Pouco depois do amanhecer de ontem, cerca de 300 pessoas permaneciam na praça da Independência, centro dos protestos, apesar da neve.
"Fazemos um chamado para que as pessoas fiquem onde estão e, de forma pacífica, sem agressão, defendam o seu direito de viver num país livre", afirmou um dos líderes da oposição, o campeão mundial de boxe Vitaly Klitschko.
O presidente da Comissão Europeia, José Manuel Barroso, que conversou com Yanukovich por telefone no domingo, pediu que as autoridades não façam uso da violência.
"Aqueles jovens nas ruas da Ucrânia, sob temperaturas congelantes, estão escrevendo uma nova narrativa para a Europa", disse ele.
Protestos ocorrem por antagonismo leste-oeste, não pela crise econômica
ELENA LAZAROUDANIEL EDLERESPECIAL PARA A FOLHA
Os recentes protestos na Ucrânia foram impulsionados pela reação pública à decisão do governo em não assinar o Acordo de Associação (AA) com a União Europeia (UE). A expectativa era que este se concretizasse na cúpula da Parceria Oriental em Vilnius, capital da Lituânia, semana passada.
Enquanto negociações para AAs --documentos que estabelecem o formato e as regras para integração e liberalização comercial-- avançaram com Geórgia e Moldova, a Ucrânia adiou, por enquanto, uma aproximação à UE.
Observadores traçam paralelos equivocados destes protestos com outras manifestações que ocorreram mundo afora.
Tais análises apontam para o descontentamento com as instituições políticas e as elites que governam o país há mais de 20 anos. É certo que há alto grau de insatisfação com a fragilidade da democracia e dos canais de representação, mas é o conteúdo da política que está no centro do debate, não o regime.
Gritando "Ucrânia, vá para a Europa! Yanukovich, vá para o inferno!" os manifestantes de Kiev estão escrevendo um novo capítulo de uma disputa que tem marcado o país desde a independência, em 1991. Tal disputa gera uma postura pendular, que ora aproxima a Ucrânia da UE, ora a reinsere na esfera de influência russa.
Desde 1991, as mudanças no governo representam a divisão existente na sociedade e no território. A parte ocidental do país tem vínculos históricos com a Europa, o que se reflete na cultura local e nas opiniões políticas.
Laços fortes com a Rússia são vistos como atentados à autonomia e remontam ao autoritarismo de Moscou no período soviético. O processo de independência e a Revolução Laranja, que levaram, respectivamente, à ascensão dos pró-europeus Kravchuk e Yushchenko, tiveram grande apoio no oeste.

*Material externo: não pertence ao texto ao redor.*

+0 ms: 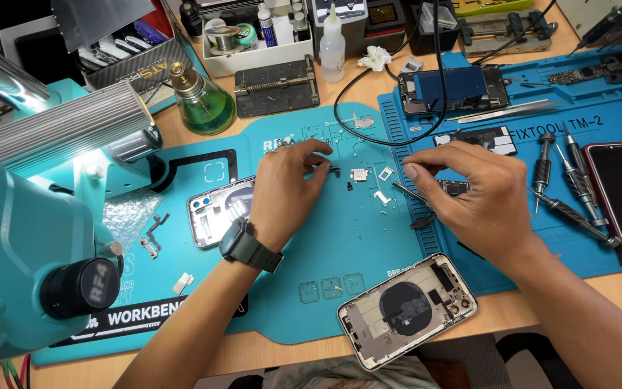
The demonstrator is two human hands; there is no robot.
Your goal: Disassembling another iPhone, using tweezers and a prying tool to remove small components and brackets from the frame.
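On the teal mat (340,245), small metal parts (360,175) are spread apart, seemingly so each can be picked singly. A tiny dark part (335,171) just left of them is pinched by the left hand (282,191). Tweezers (410,194) are gripped by the closed fingers of the right hand (480,198), right of the parts. A phone shell (406,308) is laid near the mat's front edge.
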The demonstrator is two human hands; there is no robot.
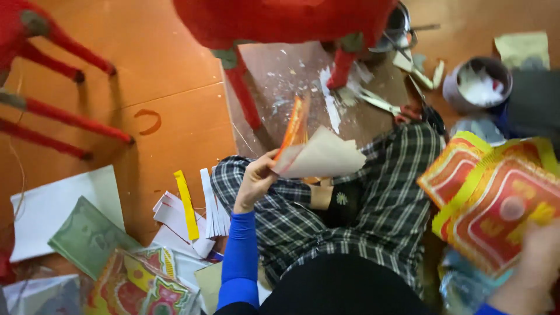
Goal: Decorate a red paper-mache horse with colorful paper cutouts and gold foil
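Observation:
My left hand, in a blue sleeve, is raised over my lap and pinches a folded piece of paper, beige on one side with an orange edge. At the lower right my right hand grips a stack of red and yellow ornate paper sheets, fanned and tilted. My legs in checked trousers are crossed below both hands.
Red paper-covered frame legs stand ahead on an orange floor. Scissors and paper scraps lie on a clear sheet. A round tub of white paste sits at the upper right. White strips, a yellow strip and printed sheets lie left.

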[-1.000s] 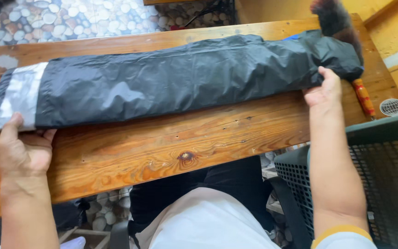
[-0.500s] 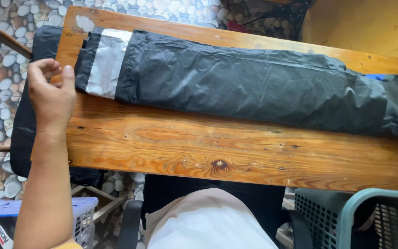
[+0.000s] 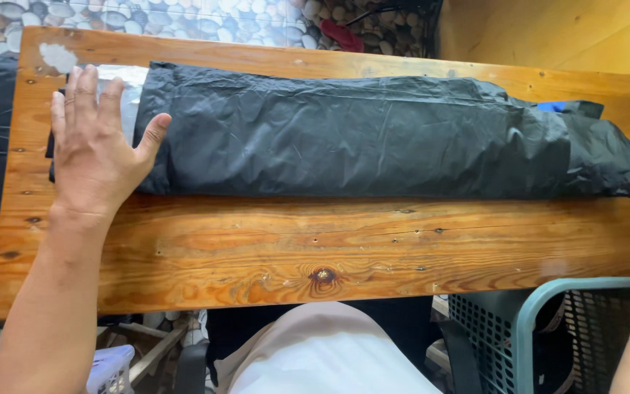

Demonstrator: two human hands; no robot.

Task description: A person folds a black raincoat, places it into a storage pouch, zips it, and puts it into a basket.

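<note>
Black folded garment lay lengthwise across the wooden table, folded into a long narrow strip, fabric thin and crinkled with a slight sheen. Its left end showed a pale grey reflective band, mostly covered by the left hand, which lay flat on it, fingers spread, thumb touching the black fabric. Right end was bunched and rounded, with a bit of blue peeking out at the top edge.
</note>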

Já a parte oriental, onde há uma concentração da diáspora russa, ressente-se das ações tomadas por governos europeístas e apoiou o presidente Yanukovich.
Nesse sentido, não é surpreendente que após a vitória de Yanukovich, em 2010, o legado da Revolução Laranja tenha sido revertido e alguns de seus líderes presos.
As decisões do governo sobre o acordo com a UE e os protestos nas cidades ocidentais devem ser vistos, portanto, à luz do profundo antagonismo da sociedade, e não somente como resultado da corrupção e da crise econômica.